1912 yılında Ankara’da dünyaya gelen Fuat Bayramoğlu, çocukluk arkadaşı Ahmet Muhip Dıranas’la birlikte Ankara Lisesi’nde okur. Daha lise yıllarında şiir yazmaya başlayan Bayramoğlu 1932 yılında “Kor” dergisini çıkarmaya başlar. Liseden sonra gittiği Mülkiye Mektebi’nde Cahit Sıtkı Tarancı ile tanışır. 1939 yılından itibaren Dışişleri Bakanlığı’nda çeşitli görevlerde çalışır, büyükelçilik yapar. 1945 yılında Yahya Kemal ile tanışan Fuat Bayramoğlu, onun etkisiyle rubailer yazmaya başlar ve dostlukları Yahya Kemal’in ölümüne kadar devam eder. 15 Temmuz 1972’de cumhurbaşkanlığı genel sekreterliği görevine atanan Fuat Bayramoğlu 30 Haziran 1996’da yaşama veda eder.

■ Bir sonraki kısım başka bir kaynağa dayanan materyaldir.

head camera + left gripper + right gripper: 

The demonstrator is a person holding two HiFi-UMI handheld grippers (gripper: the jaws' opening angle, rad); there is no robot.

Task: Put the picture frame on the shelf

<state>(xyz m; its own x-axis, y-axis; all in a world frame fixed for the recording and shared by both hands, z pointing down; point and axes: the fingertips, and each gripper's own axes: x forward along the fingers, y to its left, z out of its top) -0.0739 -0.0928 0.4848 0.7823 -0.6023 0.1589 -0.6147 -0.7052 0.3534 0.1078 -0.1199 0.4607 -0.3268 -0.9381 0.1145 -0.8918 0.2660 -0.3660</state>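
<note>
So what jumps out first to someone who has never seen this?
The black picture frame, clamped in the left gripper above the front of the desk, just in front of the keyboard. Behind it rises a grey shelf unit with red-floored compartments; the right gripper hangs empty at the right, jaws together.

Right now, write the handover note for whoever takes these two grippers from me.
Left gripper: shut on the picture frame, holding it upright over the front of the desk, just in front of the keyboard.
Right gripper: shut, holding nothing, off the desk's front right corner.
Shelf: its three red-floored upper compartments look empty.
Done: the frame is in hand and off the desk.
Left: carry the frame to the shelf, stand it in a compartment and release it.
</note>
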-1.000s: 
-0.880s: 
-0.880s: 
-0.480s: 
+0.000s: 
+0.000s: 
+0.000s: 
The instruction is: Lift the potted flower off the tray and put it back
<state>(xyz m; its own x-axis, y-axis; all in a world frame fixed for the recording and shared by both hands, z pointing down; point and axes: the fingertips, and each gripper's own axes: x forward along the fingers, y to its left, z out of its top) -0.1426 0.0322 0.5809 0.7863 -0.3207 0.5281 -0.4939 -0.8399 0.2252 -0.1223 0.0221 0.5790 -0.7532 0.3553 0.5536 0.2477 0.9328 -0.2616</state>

İlginizi Çekebilir: Tasavvuf Ve Mistisizim Üzerine Yazılmış Kitaplar
1. Ölümsüzlüğün esrarı
Bir şey yapabildinse şu dünyada eğer,
Bir şey ki hatırlanmaya bir parça değer;
Bir ses, bir çizgi, bir şiir, bir büyük aşk
Bunlarmış ölümsüzlüğün esrarı meğer
2. Etrafı sarmış karanlık
Geçmiş o devirler ki erenler varmış;
Mürşit onlar, öğüt veren onlarmış.
Yol yok, kılavuz yok, hani bir kalbe bakan;
Göz görmüyor etrafı, karanlık sarmış.
3. Sırtlan yine sırtlanlık eder
Zalim yenilince bil ki mazlumum der,
Bir fırsat bulsa zulmü tekrar eyler.
Gördün mü musibetten akıllanmışı hiç
Leş buldu mu sırtlan yine sırtlanlık eder.

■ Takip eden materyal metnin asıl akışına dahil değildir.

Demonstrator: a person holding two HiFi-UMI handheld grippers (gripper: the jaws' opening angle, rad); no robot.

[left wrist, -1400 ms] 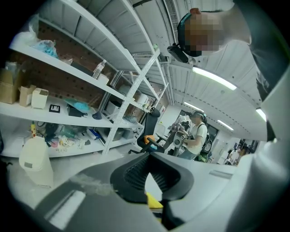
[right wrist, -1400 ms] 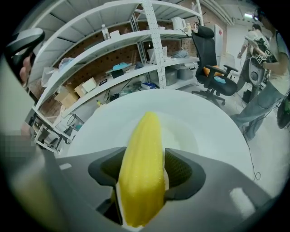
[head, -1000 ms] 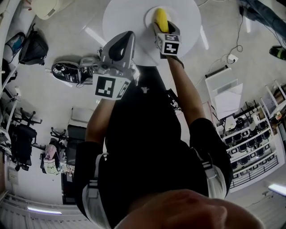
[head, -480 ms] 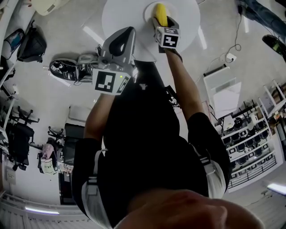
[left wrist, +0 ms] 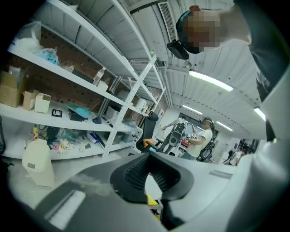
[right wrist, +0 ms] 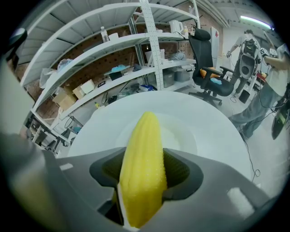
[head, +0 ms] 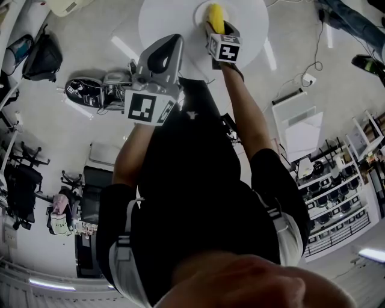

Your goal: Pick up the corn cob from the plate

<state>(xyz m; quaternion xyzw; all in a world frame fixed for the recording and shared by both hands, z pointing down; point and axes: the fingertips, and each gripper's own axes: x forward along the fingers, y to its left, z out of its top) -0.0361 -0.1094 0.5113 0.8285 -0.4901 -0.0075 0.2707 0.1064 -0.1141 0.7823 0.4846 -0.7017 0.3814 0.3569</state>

4. Beyhude akıp giden pınarlar
Üstünde gezilmemiş ne karlar gördük,
Kızgın nice yazlar, ne baharlar gördük.
Salkımlara el sürülmemiş baharlarda,
Beyhude akıp giden pınarlar gördük.
5. Bundan daha mutlu bir yaşantın olamaz
Yargıçlara, doktorlara çok baş vurma
Geçmiş gelecek için hayaller kurma,
Bundan daha mutlu bir yaşantın olamaz
Elin titremiyorsa al kadeh, boş durma.
6. Dünyayı getirmişiz yaşanmaz hale
“İnsanları sev” demiş ne mürşitler var,
Kâr eylememiş ne dense, ah insanlar!
Dünyayı getirmişiz yaşanmaz hale
Tanrım, bizi bizden yine sen gel kurtar!
7. Aslında çamurdan dışı yaldızlı kabız
Devran gibi boşlukta döner bir dolabız
Aslında çamurdan dışı yaldızlı kabız.
Nemrut, Firavun kesilmişiz her birimiz,
Aciz bir kul değil de hâşâ Çalap’ız.
8. Bir çift göz için helak olanlar nerde
Âşıklara yâr olan zamanlar nerde,
Bir çift göz için helak olanlar nerde
Ferhat ile Mecnun’u masaldan dinle
Dağlar deviren o kahramanlar nerde?
9. Lokman bile gelse derde derman bulamaz
Bazen kişi at bulur da meydan bulamaz
Bazen de at oynatmaya imkan bulamaz
Velhasıl açık değilse melun talih
Lokman bile gelse derde derman bulamaz…
10. Hâlâ didinip durmada yol bulmak için
Seyretti dönen kubbeyi Hayyam gülerek,
Gösterdi nedir âleme yalçın gerçek,
Hâlâ didinip durmada yol bulmak için,
Boynunda saman torbası, bak bunca eşek
11. Mevsim değişir, oysa gelir başka bahar
Mevsim sonu bir rüzgâr eser yapraklar,
Kuşlar dağılır, bahçeyi bir gölge sarar;
Bir hüzne dalar gönül tesellisizdir
Mevsim değişir, oysa gelir başka bahar…
12. Tekrar döneriz toprağa bir çatlaktan
Kaynaklara benzeriz, çıkar topraktan,
Çağlar, köpürür, zevk alırız koşmaktan.
Düzlüklere indikçe, akıp sessizce,
Tekrar döneriz toprağa bir çatlaktan.
13. Essen de ısıtmaz seni artık anılar
Baktım da ne eski aşk mevcut ne o yâr,
Vaktiyle günah işlediğin kalmış kâr.
Sönmüş bir avuç küldeki korlar gibidir;
Essen de ısıtmaz seni artık anılar.
14. Bir gün ne bahar ne yâr ne sevda kalacak
Bir gün ne bahar ne yâr ne sevda kalacak,
Her şey silinip, bir eski rüya kalacak.
Bir hendese ufkunda sıkışmış ruha,
Sesler, kokular birer muamma kalacak.
15. Aşk, ekmek, hürriyet bütün istenilen
Neymiş ki bu dünyada saadet denilen
Kim söyleyecek bu sırrı, hiç var mı bilen
Binlerce kuşaktan beri insanlık için
Aşk, ekmek, hürriyet bütün istenilen.